Une fois la mise liée à l’abonné ; soit au compteur, soit au branchement, l’abonné sera
normalement facturé.

b) Anomalie non bloquante : les plus fréquents sont permis, ces genres d’anomalies qui sont
dues à :
 Une consommation inferieure,
 Une consommation supérieure,
 Le forfait,
 La consommation nucléée.

Mais signalons que lorsque ces anomalies ne sont pas corrigées ; ces factures sortent
normalement.

5.2.2. Le calcul de quantité d’eau consommée

Ayant été consommée à crédit, l’eau doit être évaluée en quantité pour rendre facile la
facturation.

Pour déterminer la consommation d’eau, la facturière va faire la différence entre les


nouveaux index et l’ancien.

Exemple : index juin=5400, index mai=5600 La quantité d’eau sera égale a : 5600-5200 ce qui
donne 400. L’index ancien a toujours été inférieur au nouvel index ; sauf en cas d’anomalie
Compteur.

6. Responsable ADMIN et COMPTABLE

La section comptabilité a sous sa responsabilité trois sections qui sont :

 Le magasin,
 La comptabilité analytique d’exploitation,
 La caisse.
11

6.1. Le magasin

Le magasin de la REGIDESO est reparti en quatre autres magasins à savoir :

 Le magasin d’emballage,
 Le magasin fourniture de bureau,
 Le magasin des produits pharmaceutiques,
 Le magasin matière.

La REGIDESO tiens compte des plusieurs comptables qui sont :

a) Les livres auxiliaires des opérations diverses (L.A.O.D) : est un document dans lequel se fait
la consommation entre la REGIDESO /Likasi et ses fournisseurs.

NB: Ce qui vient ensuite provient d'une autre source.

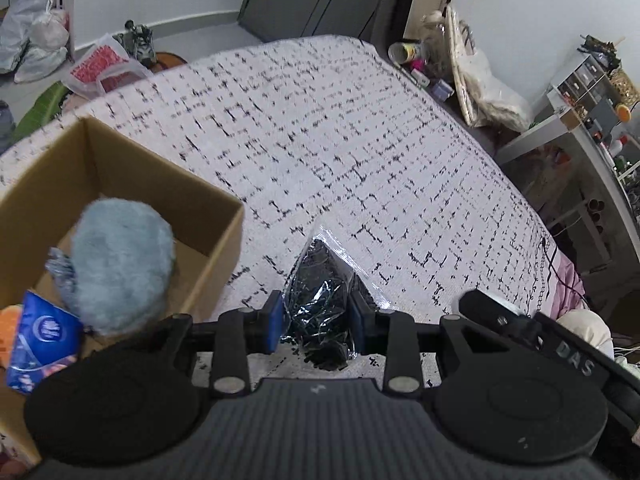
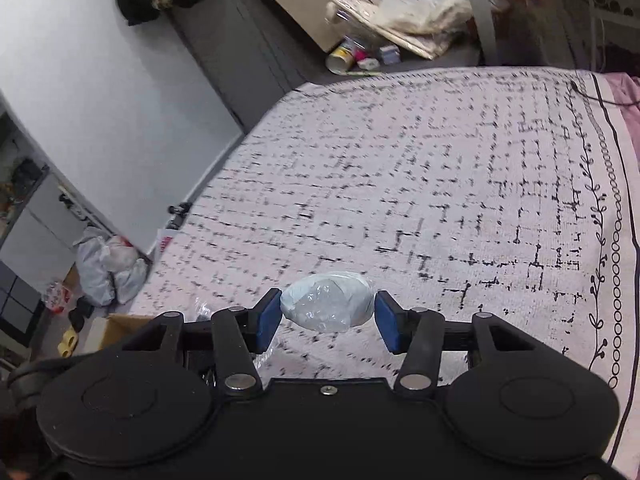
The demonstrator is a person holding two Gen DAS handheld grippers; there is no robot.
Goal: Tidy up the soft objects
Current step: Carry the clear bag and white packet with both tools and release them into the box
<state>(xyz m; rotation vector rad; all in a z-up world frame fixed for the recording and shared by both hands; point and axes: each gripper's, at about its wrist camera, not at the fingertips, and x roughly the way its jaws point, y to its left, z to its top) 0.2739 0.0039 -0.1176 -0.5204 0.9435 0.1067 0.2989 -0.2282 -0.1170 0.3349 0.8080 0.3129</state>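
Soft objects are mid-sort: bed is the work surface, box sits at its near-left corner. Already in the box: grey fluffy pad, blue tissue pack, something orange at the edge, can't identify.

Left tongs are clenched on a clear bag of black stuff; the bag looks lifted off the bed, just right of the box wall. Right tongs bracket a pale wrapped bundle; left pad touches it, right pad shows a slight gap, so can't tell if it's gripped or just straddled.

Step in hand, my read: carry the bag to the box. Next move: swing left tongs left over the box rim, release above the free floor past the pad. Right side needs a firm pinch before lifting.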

b) La fiche fournisseur : c’est un document qui permet les suivies des fournisseurs de la
REGIDESO. C’est ici que chaque fournisseur d’une manière particulière est identifié par un
indice.

c) Le livre auxiliaire facture vente diverse (L.A.F.V.D) ; il a pour CODE 51 : il sert dans
l’enregistrement de tous les biens vendus.

d) La note de débit : elle est un document comptable qui permet l’annulation de montant des
factures de service qui regroupe le bureau administratif d’état, hôpitaux, école publique.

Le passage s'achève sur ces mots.